### [ASSIGNED TASK]
Here is the task for the records below: repeat exactly the lines from the one with "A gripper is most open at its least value" to the one with "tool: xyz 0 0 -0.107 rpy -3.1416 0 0", both included, and nothing else.

### [Records from a data source]
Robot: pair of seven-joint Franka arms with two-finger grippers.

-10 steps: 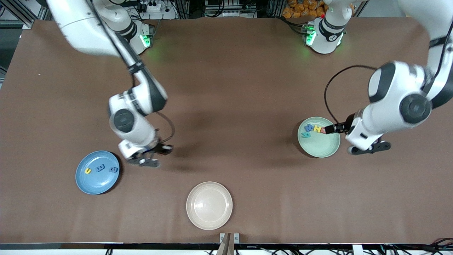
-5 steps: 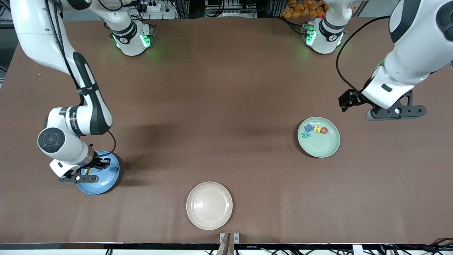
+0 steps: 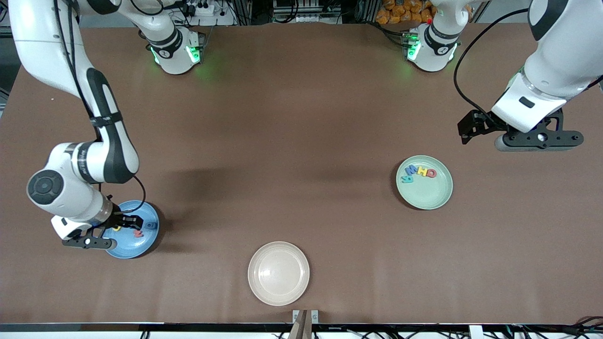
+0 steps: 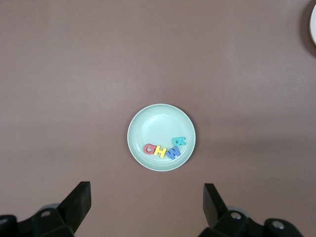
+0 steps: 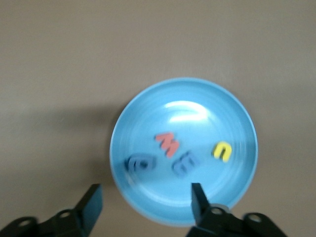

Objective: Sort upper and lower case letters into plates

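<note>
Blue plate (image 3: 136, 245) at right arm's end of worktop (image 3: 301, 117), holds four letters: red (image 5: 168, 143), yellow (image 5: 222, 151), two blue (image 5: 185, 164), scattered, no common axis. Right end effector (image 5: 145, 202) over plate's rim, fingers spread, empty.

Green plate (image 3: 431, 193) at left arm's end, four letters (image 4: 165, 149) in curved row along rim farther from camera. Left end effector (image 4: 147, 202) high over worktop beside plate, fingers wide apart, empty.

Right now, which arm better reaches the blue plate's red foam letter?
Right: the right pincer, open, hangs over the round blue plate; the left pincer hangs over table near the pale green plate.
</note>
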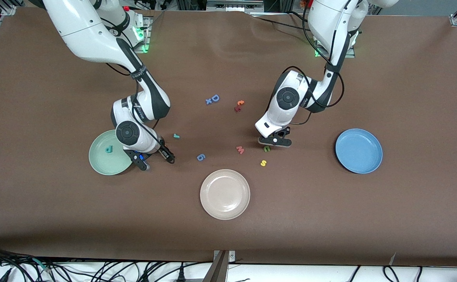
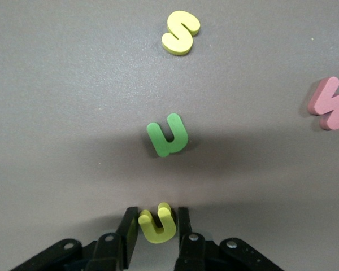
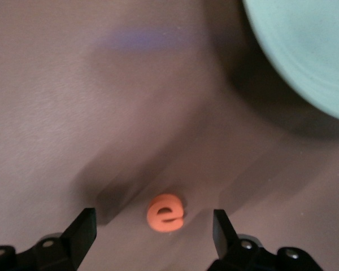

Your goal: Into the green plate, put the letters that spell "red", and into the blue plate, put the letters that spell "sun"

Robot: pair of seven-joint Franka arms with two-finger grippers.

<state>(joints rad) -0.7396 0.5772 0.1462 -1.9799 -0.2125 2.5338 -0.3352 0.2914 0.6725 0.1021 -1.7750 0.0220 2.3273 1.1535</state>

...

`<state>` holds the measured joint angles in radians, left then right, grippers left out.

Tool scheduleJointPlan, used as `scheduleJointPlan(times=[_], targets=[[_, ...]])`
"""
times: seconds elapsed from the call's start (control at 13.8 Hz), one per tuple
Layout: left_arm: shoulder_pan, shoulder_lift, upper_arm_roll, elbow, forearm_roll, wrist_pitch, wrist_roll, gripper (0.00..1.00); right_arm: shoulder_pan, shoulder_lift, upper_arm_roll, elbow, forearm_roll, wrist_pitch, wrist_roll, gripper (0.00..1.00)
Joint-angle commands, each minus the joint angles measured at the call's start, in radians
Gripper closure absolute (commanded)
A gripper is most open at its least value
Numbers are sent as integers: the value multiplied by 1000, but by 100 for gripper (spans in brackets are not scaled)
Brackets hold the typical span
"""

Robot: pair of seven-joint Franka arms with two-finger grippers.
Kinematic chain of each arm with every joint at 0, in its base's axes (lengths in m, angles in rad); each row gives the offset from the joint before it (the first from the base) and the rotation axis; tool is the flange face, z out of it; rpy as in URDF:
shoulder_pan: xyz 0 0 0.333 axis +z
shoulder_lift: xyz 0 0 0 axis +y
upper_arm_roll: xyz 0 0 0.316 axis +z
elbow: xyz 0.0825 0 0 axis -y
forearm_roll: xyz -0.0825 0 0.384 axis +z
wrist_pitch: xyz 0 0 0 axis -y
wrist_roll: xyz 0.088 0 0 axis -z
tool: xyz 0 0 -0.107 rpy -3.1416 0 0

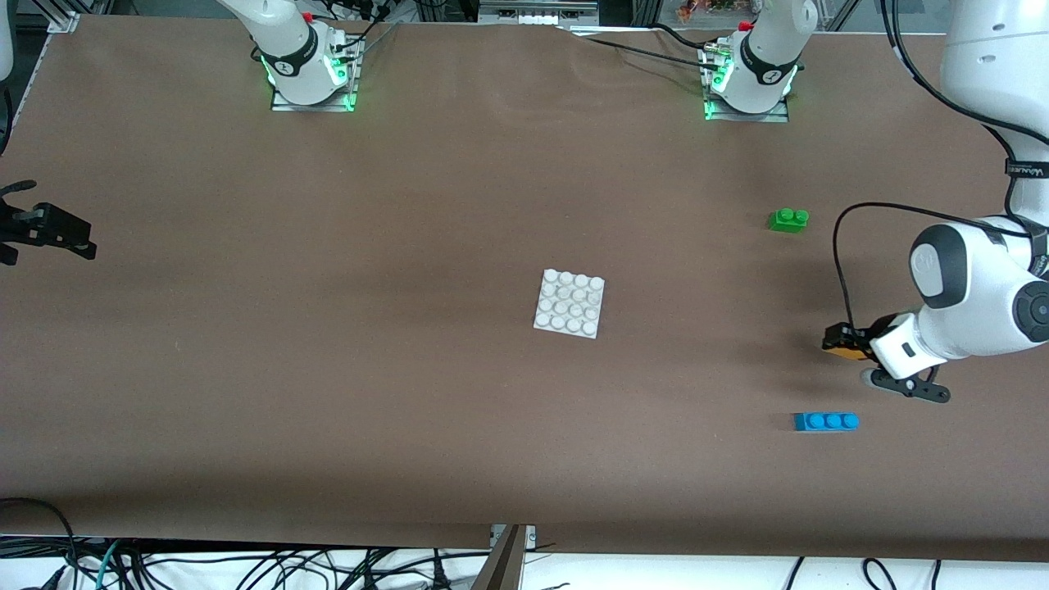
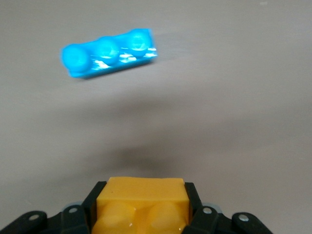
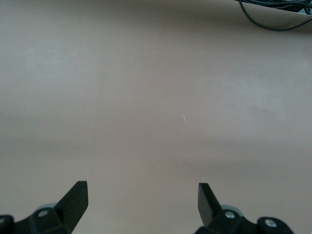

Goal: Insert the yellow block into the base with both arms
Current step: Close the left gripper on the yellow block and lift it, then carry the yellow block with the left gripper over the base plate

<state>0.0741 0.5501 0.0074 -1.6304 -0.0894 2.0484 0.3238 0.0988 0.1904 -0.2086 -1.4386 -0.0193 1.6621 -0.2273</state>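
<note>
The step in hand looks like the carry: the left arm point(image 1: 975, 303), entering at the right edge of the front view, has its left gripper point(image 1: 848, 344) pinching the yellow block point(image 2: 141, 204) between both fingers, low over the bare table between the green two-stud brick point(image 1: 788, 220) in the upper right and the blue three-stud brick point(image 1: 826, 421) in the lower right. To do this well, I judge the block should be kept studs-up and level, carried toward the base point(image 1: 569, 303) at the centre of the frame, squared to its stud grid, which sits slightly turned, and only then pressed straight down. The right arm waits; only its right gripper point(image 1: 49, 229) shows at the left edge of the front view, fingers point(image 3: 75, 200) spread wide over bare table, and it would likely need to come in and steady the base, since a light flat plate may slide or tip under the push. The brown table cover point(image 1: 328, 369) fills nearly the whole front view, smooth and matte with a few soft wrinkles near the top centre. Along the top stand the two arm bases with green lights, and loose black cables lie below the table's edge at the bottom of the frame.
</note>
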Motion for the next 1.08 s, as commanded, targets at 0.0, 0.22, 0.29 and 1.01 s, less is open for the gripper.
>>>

### [TASK SOLUTION]
A gripper is most open at its least value
Numbers are sent as integers: the value multiplied by 1000, but by 100 for gripper (spans in brackets are not scaled)
Brackets hold the typical span
"""

Robot: pair of seven-joint Franka arms with two-finger grippers.
Kinematic chain of each arm with every joint at 0, in its base's axes (lengths in m, angles in rad); each row gives the offset from the joint before it (the first from the base) and the rotation axis; tool is the flange face, z out of it; rpy as in URDF:
shoulder_pan: xyz 0 0 0.333 axis +z
shoulder_lift: xyz 0 0 0 axis +y
upper_arm_roll: xyz 0 0 0.316 axis +z
elbow: xyz 0.0825 0 0 axis -y
forearm_roll: xyz -0.0825 0 0.384 axis +z
wrist_pitch: xyz 0 0 0 axis -y
wrist_roll: xyz 0.088 0 0 axis -z
tool: xyz 0 0 -0.107 rpy -3.1416 0 0

The output is finished, and nothing else is needed.